§ **How to complete this task**
Each line of the listing that includes "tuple" should be reported.

§ **Material supplied**
####################
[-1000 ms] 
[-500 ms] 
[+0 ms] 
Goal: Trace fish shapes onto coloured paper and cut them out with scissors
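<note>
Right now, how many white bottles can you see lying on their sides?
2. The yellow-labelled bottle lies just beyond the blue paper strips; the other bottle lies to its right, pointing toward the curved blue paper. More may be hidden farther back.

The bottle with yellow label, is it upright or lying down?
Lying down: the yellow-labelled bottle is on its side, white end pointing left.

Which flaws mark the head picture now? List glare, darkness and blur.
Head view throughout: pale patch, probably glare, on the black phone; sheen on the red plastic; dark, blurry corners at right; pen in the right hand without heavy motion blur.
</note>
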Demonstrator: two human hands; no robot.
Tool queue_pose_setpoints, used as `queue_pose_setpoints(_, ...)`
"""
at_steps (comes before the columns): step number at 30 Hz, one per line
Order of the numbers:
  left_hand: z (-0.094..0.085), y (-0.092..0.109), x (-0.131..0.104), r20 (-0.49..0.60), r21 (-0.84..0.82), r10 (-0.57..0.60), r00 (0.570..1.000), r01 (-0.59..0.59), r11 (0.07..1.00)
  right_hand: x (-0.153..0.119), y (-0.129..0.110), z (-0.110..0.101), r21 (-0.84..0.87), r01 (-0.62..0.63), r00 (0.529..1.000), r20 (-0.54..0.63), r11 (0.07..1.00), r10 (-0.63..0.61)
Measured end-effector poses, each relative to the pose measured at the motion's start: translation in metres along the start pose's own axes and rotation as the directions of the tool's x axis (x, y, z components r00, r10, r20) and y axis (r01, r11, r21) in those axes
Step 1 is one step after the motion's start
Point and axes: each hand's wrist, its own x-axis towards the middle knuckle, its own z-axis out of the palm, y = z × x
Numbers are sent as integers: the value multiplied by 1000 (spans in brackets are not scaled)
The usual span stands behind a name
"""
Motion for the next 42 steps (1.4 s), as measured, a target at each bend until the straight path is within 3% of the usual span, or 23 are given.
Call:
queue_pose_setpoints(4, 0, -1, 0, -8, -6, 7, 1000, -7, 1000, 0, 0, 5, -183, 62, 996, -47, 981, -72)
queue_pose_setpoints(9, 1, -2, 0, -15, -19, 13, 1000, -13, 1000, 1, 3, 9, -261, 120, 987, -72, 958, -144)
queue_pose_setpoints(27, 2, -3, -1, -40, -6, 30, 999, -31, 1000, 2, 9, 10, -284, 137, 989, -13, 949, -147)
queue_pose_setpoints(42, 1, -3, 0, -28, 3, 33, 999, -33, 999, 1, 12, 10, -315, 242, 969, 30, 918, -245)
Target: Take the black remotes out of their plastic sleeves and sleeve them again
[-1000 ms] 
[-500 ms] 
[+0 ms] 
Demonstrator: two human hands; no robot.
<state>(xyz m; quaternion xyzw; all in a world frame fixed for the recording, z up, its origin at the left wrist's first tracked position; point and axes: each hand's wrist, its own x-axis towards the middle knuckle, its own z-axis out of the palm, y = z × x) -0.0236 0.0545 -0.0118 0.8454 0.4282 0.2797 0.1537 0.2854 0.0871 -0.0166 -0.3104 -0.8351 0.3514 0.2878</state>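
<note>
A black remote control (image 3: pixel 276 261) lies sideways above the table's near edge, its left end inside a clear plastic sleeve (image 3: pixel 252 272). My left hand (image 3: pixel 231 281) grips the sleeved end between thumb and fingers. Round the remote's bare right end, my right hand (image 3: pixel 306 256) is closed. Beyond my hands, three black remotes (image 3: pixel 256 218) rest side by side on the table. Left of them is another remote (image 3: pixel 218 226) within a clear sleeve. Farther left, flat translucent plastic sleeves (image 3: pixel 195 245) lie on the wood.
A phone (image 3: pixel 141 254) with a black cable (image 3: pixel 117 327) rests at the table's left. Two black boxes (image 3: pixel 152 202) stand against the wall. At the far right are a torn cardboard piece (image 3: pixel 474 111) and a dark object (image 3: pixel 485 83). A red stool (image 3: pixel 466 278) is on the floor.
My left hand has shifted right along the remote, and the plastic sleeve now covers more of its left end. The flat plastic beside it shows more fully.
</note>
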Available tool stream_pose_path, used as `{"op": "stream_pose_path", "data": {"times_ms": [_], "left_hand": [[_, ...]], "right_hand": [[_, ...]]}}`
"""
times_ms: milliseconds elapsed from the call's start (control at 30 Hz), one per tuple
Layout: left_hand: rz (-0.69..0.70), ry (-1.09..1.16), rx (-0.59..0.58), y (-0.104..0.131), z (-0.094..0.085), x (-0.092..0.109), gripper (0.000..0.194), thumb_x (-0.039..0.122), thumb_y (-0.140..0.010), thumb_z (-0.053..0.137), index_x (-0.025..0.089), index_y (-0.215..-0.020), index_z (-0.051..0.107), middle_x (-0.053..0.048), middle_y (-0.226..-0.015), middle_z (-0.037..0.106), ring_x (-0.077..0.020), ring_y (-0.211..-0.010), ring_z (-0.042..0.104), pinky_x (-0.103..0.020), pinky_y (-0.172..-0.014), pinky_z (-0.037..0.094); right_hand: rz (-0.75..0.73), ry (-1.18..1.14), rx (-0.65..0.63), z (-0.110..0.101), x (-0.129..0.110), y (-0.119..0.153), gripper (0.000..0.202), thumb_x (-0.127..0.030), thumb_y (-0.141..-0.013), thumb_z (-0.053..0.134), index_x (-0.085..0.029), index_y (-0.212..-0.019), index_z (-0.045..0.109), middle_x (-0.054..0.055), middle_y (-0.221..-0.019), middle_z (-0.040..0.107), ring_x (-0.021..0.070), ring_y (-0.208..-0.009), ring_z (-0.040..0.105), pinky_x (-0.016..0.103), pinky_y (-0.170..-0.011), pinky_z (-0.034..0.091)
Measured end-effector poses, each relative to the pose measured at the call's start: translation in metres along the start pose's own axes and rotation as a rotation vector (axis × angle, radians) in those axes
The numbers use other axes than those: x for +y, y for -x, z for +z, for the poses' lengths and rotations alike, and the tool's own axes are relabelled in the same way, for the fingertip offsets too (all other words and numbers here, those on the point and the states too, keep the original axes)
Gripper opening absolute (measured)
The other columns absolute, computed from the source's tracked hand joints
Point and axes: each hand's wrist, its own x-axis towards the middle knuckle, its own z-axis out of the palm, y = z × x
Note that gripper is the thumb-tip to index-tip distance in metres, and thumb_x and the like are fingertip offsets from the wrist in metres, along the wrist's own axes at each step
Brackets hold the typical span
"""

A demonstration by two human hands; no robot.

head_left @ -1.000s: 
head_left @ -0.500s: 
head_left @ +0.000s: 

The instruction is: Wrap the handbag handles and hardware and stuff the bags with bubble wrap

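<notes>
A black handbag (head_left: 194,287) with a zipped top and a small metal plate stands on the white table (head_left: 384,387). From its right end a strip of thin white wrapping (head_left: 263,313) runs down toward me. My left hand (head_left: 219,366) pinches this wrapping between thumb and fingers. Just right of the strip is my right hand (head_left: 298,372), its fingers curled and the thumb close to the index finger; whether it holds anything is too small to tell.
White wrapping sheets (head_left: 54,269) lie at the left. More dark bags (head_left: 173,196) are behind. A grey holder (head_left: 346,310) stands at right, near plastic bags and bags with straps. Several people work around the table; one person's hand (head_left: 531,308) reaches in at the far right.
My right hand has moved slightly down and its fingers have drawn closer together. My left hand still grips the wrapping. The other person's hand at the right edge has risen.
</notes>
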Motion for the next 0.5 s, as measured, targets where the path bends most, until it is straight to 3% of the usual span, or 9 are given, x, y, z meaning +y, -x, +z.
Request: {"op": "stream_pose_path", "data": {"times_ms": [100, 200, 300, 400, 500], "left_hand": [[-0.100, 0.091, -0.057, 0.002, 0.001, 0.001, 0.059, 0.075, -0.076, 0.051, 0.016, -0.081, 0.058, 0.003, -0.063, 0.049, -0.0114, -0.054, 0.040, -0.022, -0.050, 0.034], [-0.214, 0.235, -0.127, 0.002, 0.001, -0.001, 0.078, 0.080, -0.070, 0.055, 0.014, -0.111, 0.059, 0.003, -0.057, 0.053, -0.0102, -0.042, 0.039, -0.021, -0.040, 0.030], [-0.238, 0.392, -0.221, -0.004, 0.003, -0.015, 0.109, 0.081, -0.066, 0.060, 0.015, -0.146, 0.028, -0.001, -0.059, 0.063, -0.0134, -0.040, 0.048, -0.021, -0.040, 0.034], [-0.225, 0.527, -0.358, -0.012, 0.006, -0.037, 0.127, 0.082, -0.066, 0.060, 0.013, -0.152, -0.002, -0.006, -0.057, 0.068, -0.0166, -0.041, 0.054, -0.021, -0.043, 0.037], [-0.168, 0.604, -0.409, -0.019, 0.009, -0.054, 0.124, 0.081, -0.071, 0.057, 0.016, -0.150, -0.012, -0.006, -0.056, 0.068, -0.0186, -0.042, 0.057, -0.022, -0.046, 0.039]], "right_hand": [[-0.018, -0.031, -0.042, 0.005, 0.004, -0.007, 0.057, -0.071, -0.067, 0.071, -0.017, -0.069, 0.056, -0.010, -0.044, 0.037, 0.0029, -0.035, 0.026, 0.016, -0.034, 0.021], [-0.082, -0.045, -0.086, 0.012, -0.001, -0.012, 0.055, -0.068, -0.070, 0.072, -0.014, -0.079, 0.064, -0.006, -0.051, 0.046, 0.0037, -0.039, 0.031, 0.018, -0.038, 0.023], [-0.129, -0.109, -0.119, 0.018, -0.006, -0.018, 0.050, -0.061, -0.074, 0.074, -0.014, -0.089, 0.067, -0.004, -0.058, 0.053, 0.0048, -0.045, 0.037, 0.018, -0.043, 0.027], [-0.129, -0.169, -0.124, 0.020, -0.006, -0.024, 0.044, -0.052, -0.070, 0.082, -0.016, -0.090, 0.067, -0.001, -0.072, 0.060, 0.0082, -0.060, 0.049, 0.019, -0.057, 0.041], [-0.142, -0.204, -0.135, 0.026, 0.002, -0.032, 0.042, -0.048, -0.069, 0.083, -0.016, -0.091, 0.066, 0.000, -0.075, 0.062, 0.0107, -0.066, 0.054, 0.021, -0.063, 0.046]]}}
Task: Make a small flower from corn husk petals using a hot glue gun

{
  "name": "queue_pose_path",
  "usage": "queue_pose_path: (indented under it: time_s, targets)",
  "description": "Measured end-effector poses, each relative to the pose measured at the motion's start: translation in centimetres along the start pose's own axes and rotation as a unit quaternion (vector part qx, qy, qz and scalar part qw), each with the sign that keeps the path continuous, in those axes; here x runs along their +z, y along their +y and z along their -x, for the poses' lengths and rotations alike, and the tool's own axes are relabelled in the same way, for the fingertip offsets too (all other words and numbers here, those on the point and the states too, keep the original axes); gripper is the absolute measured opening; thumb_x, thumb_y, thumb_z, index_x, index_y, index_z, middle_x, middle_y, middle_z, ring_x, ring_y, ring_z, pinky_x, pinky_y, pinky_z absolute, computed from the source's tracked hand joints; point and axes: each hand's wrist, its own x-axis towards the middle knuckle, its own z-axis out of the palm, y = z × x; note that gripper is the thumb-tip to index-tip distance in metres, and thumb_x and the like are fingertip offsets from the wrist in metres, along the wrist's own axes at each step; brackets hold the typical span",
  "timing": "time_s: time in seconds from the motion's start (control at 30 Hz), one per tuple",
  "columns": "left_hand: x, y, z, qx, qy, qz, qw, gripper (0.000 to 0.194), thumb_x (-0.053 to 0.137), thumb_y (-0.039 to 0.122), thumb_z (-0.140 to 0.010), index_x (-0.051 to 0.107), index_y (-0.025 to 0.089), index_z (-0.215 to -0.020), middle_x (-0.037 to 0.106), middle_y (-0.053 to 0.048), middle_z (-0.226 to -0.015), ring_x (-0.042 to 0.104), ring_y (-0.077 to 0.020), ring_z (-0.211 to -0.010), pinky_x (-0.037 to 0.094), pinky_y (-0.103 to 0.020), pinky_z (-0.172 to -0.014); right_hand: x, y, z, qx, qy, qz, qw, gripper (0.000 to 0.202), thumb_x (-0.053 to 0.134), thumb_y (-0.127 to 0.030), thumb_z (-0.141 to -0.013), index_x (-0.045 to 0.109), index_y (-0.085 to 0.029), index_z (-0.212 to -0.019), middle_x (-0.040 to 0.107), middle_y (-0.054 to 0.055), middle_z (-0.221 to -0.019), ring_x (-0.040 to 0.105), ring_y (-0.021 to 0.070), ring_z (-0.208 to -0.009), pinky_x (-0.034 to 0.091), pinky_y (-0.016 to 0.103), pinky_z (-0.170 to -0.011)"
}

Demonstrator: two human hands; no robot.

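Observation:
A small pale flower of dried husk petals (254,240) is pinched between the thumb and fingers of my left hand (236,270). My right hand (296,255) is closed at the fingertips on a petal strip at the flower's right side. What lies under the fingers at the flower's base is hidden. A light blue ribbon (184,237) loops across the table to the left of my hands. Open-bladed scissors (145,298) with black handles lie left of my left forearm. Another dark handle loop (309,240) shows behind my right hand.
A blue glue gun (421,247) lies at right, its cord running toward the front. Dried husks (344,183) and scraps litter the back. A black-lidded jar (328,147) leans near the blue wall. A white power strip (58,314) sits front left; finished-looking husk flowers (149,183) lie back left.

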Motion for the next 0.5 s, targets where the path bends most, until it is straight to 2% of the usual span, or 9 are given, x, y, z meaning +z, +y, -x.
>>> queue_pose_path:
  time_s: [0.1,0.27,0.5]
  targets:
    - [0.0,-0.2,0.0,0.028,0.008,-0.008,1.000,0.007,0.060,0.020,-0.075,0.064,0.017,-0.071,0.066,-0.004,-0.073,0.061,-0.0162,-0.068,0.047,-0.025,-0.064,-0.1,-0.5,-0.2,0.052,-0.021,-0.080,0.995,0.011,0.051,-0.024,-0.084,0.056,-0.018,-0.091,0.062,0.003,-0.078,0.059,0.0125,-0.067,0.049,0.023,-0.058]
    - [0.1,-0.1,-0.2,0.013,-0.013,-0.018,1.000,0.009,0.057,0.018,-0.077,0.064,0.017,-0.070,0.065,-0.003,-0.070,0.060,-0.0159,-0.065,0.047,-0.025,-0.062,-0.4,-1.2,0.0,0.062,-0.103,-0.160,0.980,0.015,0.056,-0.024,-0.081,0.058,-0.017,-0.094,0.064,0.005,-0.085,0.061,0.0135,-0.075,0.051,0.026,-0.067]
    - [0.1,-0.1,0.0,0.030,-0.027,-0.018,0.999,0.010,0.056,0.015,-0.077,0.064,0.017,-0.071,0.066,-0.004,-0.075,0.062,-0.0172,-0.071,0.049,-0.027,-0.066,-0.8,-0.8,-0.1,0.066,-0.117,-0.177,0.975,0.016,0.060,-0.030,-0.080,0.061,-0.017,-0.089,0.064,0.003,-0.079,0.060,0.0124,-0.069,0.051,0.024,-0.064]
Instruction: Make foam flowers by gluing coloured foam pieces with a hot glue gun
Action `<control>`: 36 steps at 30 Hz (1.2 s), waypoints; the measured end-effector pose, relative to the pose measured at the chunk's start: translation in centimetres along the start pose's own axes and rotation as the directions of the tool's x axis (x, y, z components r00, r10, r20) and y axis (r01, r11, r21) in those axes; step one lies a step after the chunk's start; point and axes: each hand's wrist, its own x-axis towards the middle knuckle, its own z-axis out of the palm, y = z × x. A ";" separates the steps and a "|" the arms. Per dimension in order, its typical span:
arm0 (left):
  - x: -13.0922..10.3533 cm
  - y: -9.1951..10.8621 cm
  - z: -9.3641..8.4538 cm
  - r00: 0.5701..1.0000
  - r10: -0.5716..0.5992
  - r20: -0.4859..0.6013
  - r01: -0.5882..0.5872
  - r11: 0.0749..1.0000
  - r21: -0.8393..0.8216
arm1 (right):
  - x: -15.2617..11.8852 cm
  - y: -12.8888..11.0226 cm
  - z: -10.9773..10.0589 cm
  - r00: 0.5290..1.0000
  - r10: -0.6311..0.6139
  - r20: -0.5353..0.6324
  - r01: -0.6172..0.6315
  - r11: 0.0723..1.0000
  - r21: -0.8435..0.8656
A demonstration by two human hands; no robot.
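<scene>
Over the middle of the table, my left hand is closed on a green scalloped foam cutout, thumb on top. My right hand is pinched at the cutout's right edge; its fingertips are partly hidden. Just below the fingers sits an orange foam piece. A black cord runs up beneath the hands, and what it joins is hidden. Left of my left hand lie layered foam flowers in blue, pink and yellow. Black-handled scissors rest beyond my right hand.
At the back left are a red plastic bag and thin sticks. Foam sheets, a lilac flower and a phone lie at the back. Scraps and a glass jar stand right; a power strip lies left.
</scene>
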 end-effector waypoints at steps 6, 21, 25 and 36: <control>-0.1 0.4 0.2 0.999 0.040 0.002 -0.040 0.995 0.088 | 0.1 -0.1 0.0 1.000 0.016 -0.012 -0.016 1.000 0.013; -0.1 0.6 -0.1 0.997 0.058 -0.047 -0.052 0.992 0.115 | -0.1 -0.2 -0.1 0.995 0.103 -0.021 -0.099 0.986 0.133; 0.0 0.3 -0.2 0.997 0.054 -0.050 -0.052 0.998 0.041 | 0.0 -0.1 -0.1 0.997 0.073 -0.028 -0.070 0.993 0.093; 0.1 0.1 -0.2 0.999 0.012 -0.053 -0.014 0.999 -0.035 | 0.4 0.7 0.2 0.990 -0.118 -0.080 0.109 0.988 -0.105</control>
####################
§ **Response area**
times_ms: milliseconds elapsed from the call's start (control at 30 Hz), one per tuple
  "timing": "time_s: time in seconds from the motion's start (control at 30 Hz), one per tuple",

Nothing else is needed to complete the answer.